Looking for some info regarding the car parks in Fort William. I can see on street view that they have the usual " no overnight parking" signs but i wonder if anyone has used them lately for a single night stop-over. 
My wife and i are planning to spend the night in the town for a meal and a few beers so we will be spending some money there and not just taking free refuge!

Any info' gratefully received (good or bad)

cheers
Allan


----------



## clodhopper2006 (Aug 13, 2006)

al3674 said:


> Evening all,
> 
> Looking for some info regarding the car parks in Fort William. I can see on street view that they have the usual " no overnight parking" signs but i wonder if anyone has used them lately for a single night stop-over.
> My wife and i are planning to spend the night in the town for a meal and a few beers so we will be spending some money there and not just taking free refuge!
> ...


We've camped in the leisure centre carpark after the Ben Nevis Hill Race along with several other runners. No problems at all in fact watching the fall down drunks going past at the road was quite fun.


----------



## an99uk (May 12, 2005)

I wouldn't try it, either the main carpark "on the front" or the one behind Morrisons,the "truck stop" there have been reports of folk getting a ticket for being late back from a entertainment event in the town.
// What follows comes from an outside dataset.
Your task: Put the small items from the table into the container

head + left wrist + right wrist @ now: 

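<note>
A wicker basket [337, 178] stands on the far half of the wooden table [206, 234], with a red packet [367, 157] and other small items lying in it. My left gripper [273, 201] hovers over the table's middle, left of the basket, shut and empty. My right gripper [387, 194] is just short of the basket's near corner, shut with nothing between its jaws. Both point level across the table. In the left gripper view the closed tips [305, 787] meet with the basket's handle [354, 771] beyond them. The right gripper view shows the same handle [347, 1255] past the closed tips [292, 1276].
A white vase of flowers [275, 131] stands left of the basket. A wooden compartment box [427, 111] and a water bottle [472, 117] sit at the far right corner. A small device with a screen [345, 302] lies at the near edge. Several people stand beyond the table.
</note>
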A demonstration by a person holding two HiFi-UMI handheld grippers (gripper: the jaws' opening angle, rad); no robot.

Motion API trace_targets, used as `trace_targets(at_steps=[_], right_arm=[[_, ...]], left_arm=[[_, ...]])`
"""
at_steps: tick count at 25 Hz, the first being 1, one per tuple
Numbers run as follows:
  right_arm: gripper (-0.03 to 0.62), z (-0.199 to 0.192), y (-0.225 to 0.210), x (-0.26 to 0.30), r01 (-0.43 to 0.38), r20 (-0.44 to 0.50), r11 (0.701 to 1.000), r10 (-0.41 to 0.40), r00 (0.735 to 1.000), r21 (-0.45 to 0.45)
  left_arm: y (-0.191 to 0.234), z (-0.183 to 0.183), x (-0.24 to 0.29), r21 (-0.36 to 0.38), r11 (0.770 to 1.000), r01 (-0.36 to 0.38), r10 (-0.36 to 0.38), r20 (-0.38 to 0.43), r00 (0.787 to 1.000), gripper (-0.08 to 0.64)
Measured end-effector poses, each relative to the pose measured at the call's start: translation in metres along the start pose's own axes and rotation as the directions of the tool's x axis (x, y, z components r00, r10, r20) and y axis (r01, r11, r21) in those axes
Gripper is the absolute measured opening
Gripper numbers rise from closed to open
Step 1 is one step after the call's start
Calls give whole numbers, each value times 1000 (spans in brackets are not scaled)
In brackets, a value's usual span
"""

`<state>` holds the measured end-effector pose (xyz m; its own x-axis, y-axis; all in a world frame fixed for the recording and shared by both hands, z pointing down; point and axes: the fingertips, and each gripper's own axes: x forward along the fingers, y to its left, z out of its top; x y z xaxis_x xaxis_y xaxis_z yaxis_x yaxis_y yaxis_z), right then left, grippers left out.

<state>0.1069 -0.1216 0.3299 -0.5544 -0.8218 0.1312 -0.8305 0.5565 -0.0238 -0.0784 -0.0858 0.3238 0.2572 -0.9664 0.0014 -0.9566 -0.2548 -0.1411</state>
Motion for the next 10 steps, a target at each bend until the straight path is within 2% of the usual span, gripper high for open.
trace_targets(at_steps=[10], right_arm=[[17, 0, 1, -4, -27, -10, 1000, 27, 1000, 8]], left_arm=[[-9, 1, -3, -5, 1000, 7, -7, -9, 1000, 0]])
If you take the Kyle of Lochalsh road there are several suitable spots about a mile or so out of Fort William, alternatively search the wildcamping spots on the data base there are a couple on there. Including the Nevis range Carpark.


----------



## jiwawa (Jun 22, 2007)

We stayed on the south carpark last year - paid for overnight but you're not supposed to sleep in the vehicle. Our chocks gave us away!

We'd an early visit from a cpuple of council lads - very jocular and nice but we didn't risk it on our journey south again - went out to the Nevis Range activity centre - drive past the buildings to parking in the trees.

Lovely spot, with the hills on your doorstep for a good walk next morning. Enjoy!


----------



## al3674 (Mar 29, 2008)

*wild camp*

Thanks all for the replies....food for thought indeed. Probably go with the Nevis range one i think. My other half would be embarrassed being woken by council guys so i don't think i'll risk it.

All the best

Allan


----------